Diverse Perspectives at Alumni Biennial
Apart from poet Robert Frost, who attended Dartmouth for all of two months, one of the best-kept secrets of this small Ivy League college is its significant number of alumni who go on to notable careers in the arts. Dartmouth’s second Alumni Art Biennial Exhibition, curated by assistant professor of painting Enrico Riley and his classmate, New York multimedia artist Brice Brown, presents a diverse selection of works by 13 alumni-artists in mid-career.

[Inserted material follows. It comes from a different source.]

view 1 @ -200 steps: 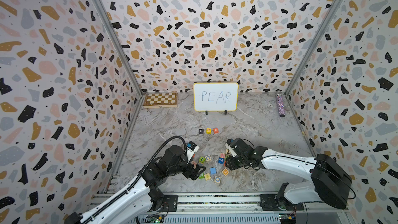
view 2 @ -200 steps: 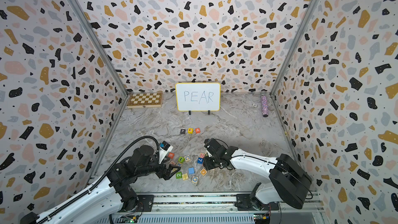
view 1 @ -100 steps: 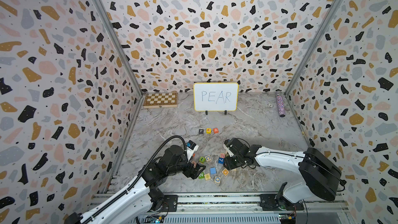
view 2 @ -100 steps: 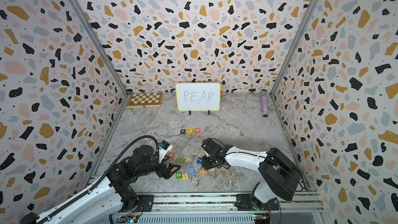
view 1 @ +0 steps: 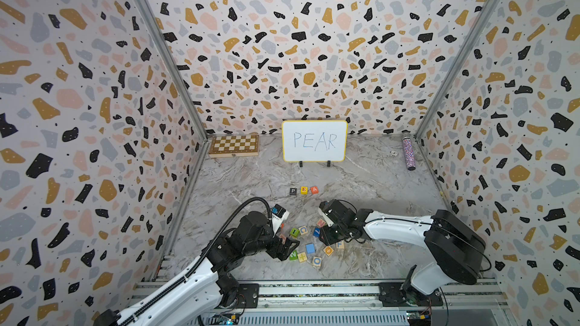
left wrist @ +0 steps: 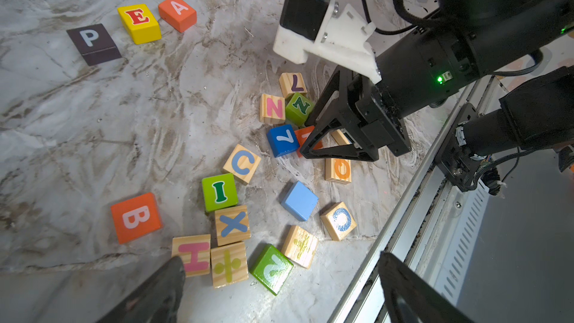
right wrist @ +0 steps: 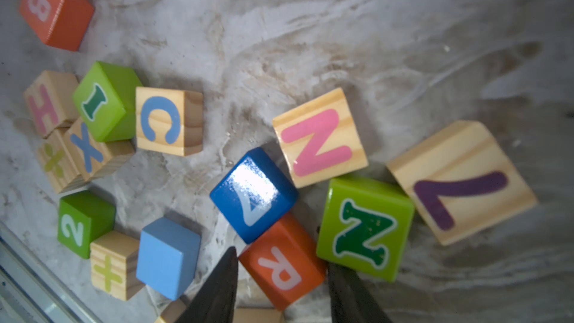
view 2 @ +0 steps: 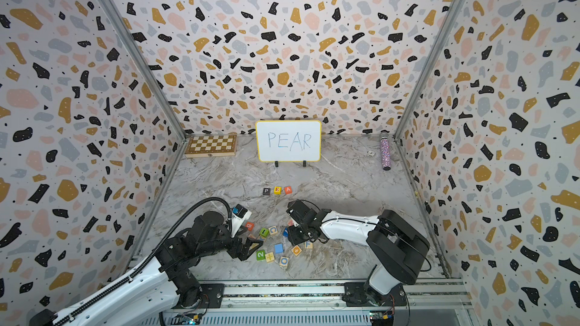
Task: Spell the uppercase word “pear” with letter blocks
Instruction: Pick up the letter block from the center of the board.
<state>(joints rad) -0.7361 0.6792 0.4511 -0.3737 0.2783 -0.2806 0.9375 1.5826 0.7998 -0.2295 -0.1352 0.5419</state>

The works employ abstraction, figuration, conceptual approaches, politics, technological wizardry and wit. They also span several disciplines — painting, drawing, sculpture and performance, language-based installation, digital, video and sound art — all can be seen and heard through April 30 in the Black Family Visual Arts Center and in the “Top of the Hop” in the adjacent Hopkins Center for the Arts.
Voices of History
Hidden in a rear corridor behind the Black Center’s sumptuous lobby, Anna Tsouhlarakis’ 48’ x 12’ textual installation ambushes the viewer from around a corner. Punctuated by bundles of bound dry twigs, the bold six-inch lettering of “It is Partial” hammers out long-repressed thoughts of Dartmouth’s past and present Native American students. The voices of these descendants of the original Americans literally turn a corner from protest into poignancy. They mourn the historical uprooting and loss of dignity repeated in tearing themselves from reservation life to fulfill the missionary educational legacy of the Rev. Eleazar Wheelock, 18th century founder of Dartmouth College. Calls for pride, patience and affirmative remembrance alternate with fulminations of homesickness, humiliation and despair. For many, persisting allusions on campus to the College’s discredited “Indian symbol,” though long officially renounced, still rankle. And one embedded comment, “WOMEN ARE THE MAKERS AND BREAKERS OF THE COMMUNITY,” reveals an additional conflict of loyalty for female students who are tempted by the siren song of individualism in their elite East Coast education.